EXERCISE GOAL –
Transcribe only part of the material below: the lines from the one containing "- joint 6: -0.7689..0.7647" through the one containing "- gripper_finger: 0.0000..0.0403", inclusive, exactly as written.

INFORMATION SHOWN –
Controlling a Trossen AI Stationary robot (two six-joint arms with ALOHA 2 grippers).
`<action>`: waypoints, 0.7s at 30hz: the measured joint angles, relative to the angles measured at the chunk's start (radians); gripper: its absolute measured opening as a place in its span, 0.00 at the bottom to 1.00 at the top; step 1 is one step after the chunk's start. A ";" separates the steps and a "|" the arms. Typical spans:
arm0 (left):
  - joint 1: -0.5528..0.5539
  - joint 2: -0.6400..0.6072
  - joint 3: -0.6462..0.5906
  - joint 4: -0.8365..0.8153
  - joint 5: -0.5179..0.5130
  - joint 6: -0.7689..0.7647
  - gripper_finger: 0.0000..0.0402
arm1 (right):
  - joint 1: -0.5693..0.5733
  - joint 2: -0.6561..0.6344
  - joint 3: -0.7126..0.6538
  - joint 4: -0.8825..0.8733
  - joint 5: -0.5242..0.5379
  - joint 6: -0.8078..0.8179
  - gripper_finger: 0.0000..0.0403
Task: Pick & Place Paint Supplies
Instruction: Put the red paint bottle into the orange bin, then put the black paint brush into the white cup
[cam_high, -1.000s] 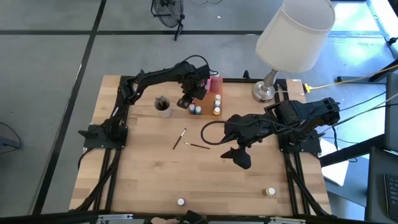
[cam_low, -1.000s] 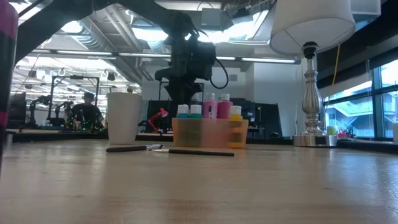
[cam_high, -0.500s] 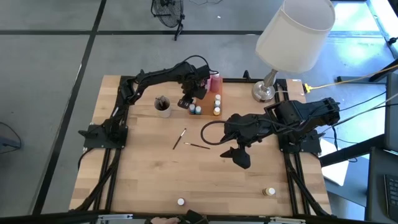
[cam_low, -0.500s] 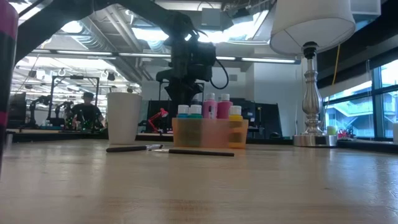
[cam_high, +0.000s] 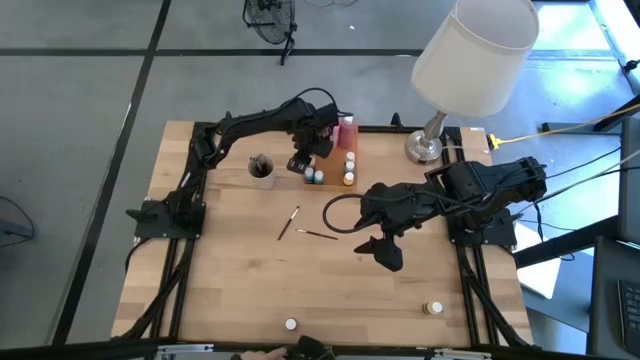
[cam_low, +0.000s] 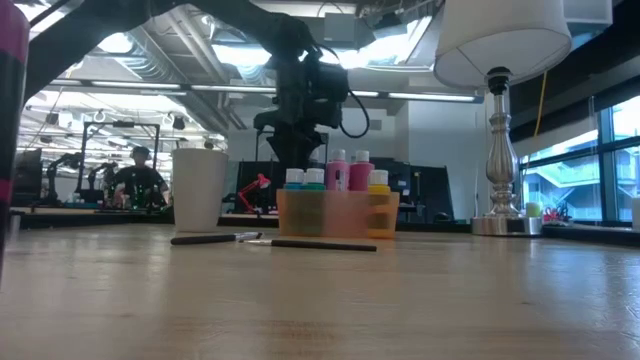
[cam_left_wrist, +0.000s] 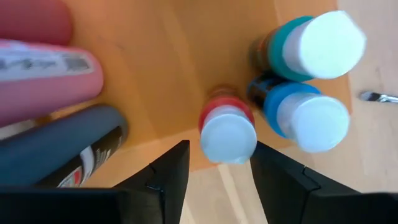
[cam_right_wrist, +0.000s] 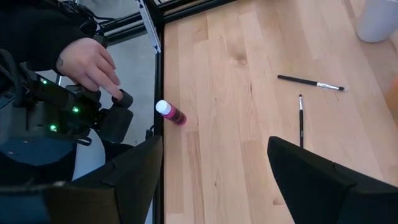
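The translucent orange tray sits at the table's far middle, holding pink and dark squeeze bottles and white-capped paint pots. My left gripper hangs open above the tray's left part. A red pot stands upright on the tray floor between its fingertips, with a gap on each side, and two blue pots stand beside it. Two thin dark brushes lie on the bare wood. A pink pot lies on its side near the near edge. My right gripper waits open above the table's right middle.
A grey cup with brushes in it stands left of the tray. A lamp rises at the far right corner. A yellow pot stands near the near right edge. A person's hand shows beyond the near edge.
My left arm has drifted slightly toward the table's right above the tray; nothing else has moved.
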 joint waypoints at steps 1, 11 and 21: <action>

SOLVED PROBLEM –
  - joint 6: -0.7689..0.7647
  - gripper_finger: 0.0000..0.0402
arm1 (right):
  - joint 1: -0.5693..0.5733
  - joint 2: -0.6561..0.6344
  - joint 3: -0.7126..0.6538
  - joint 4: -0.8825..0.8733
  - joint 5: -0.5242..0.5379
  - joint 6: -0.8078..0.8179
  - gripper_finger: 0.0000..0.0403

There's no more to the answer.